Don’t assume current ERP data maintenance practices and quality will be acceptable for tight integration with
SAP APO. Put time in the project schedule for data review and cleansing. The requirements for planning master
data are very different than transactional master data.

3. Work closely with the SAP team

General Mills is one of the most advanced SAP APO customers. In working directly with SAP development
personnel through ramp-up, the two organizations were able to resolve optimizer runtime performance concerns
through creative model definition and parallel model processing.

SAP is a leader in software ramp-up processes and deployment. Customers that take advantage of this early
adoption program will get closer access to the SAP development team, creating a system that distinguishes them
from competitors.

4. Have the right mix of business and technical expertise

The General Mills team had equal numbers of full-time IT and business professionals dedicated to the team. The
project was managed by the internal team with one full-time SAP resource.

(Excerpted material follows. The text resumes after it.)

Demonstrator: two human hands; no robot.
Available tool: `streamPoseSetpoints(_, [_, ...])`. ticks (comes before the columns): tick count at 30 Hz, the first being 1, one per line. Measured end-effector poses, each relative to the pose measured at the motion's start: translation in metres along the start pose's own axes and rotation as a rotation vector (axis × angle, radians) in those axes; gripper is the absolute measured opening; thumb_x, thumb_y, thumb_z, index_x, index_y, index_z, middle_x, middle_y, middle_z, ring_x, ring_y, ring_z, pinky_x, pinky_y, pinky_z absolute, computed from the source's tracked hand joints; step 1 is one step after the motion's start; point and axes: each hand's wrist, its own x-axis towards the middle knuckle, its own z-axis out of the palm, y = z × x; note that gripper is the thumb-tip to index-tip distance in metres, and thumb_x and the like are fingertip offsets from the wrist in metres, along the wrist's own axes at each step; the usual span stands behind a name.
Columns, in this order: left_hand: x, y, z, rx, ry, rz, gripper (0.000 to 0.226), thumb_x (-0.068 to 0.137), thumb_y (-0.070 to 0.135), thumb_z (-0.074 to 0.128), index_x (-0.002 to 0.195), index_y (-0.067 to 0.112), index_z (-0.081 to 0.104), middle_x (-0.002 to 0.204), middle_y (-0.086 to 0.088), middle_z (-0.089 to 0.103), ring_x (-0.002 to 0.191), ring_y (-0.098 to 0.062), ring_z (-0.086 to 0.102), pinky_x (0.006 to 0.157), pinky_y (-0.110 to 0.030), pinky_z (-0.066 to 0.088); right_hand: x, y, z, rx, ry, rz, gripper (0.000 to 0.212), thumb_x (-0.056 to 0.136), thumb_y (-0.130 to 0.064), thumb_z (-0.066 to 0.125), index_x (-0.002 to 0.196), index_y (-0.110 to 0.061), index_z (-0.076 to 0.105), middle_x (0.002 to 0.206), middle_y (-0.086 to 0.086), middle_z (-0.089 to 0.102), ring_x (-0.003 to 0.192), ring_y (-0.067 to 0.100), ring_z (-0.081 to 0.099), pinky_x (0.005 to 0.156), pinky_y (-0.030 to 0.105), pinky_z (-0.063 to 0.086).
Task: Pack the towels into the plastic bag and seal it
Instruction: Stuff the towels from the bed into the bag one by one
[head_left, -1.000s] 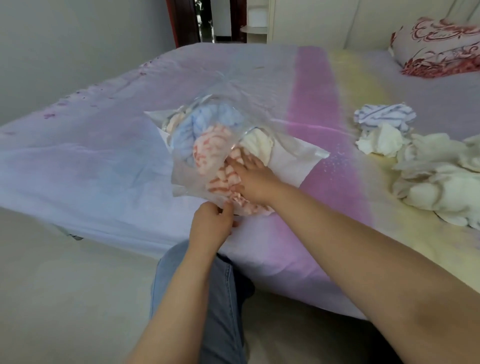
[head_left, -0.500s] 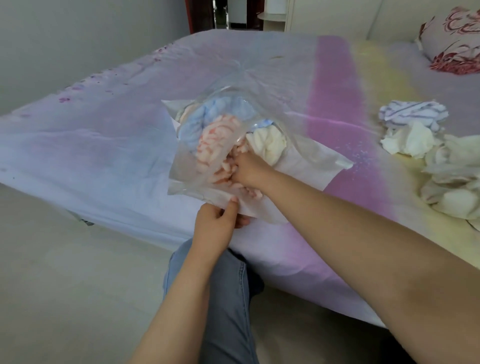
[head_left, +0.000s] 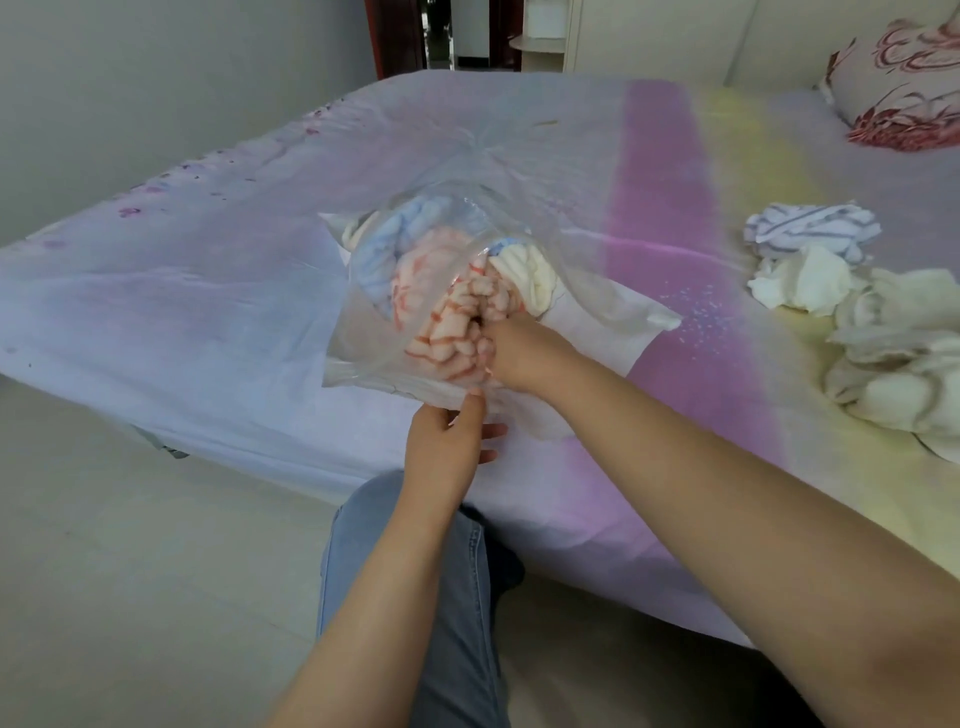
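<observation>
A bed (head_left: 208, 322) with a pastel sheet fills the room, its near edge just past a denim-clad knee (head_left: 415, 597). Nearest, the left hand (head_left: 449, 441) is closed in a pinch on the lower lip of the plastic bag (head_left: 374, 332), apparently so that the mouth is kept open and steady. Just beyond, the right hand (head_left: 519, 353) is pushed into that mouth, its fingers curled on the pink-striped towel (head_left: 441, 312), which is judged to be in the course of being stuffed deeper. Behind it a blue towel (head_left: 410, 234) and a cream towel (head_left: 530, 270) are already contained. Farther right, loose towels (head_left: 810, 254) are left unpacked; the bag is unsealed.
</observation>
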Motion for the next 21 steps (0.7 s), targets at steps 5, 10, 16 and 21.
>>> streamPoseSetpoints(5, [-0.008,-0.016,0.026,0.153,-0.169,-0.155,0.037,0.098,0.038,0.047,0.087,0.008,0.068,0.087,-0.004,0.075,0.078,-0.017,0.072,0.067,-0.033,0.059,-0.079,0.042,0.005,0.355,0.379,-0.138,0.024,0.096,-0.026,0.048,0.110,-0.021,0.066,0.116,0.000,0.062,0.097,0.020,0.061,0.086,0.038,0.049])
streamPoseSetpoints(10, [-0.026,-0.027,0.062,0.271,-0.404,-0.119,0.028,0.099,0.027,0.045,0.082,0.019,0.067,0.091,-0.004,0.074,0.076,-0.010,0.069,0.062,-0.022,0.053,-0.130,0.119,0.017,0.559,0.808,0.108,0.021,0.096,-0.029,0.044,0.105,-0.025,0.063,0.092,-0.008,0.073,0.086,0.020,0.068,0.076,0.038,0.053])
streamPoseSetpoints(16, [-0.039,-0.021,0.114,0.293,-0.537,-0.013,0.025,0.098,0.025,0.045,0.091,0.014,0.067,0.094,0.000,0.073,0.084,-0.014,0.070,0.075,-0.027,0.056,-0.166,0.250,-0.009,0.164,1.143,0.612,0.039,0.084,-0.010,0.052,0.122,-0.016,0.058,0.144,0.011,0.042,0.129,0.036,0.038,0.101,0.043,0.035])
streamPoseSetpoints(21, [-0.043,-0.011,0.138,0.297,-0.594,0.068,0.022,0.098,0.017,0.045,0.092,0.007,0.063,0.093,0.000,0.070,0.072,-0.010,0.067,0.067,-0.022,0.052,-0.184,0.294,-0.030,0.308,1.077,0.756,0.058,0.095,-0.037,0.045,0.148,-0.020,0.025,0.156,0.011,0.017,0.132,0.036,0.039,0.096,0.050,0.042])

Don’t underestimate the importance of the right mix of business and IT professionals and the need to dedicate
resources full time to the project. If you cannot dedicate critical resources to implement a project like this one, it
is the wrong time to consider an implementation.

5. Change management is a far greater challenge than the technical issues

In the words of the team, “Don’t underestimate the impact of moving from a manual scheduling process to a
common supply chain planning system.”

Address change management issues head on and early in the project. Prepare for training and ramp-up of
planning personnel by defining and clarifying role definitions for plant and central planners.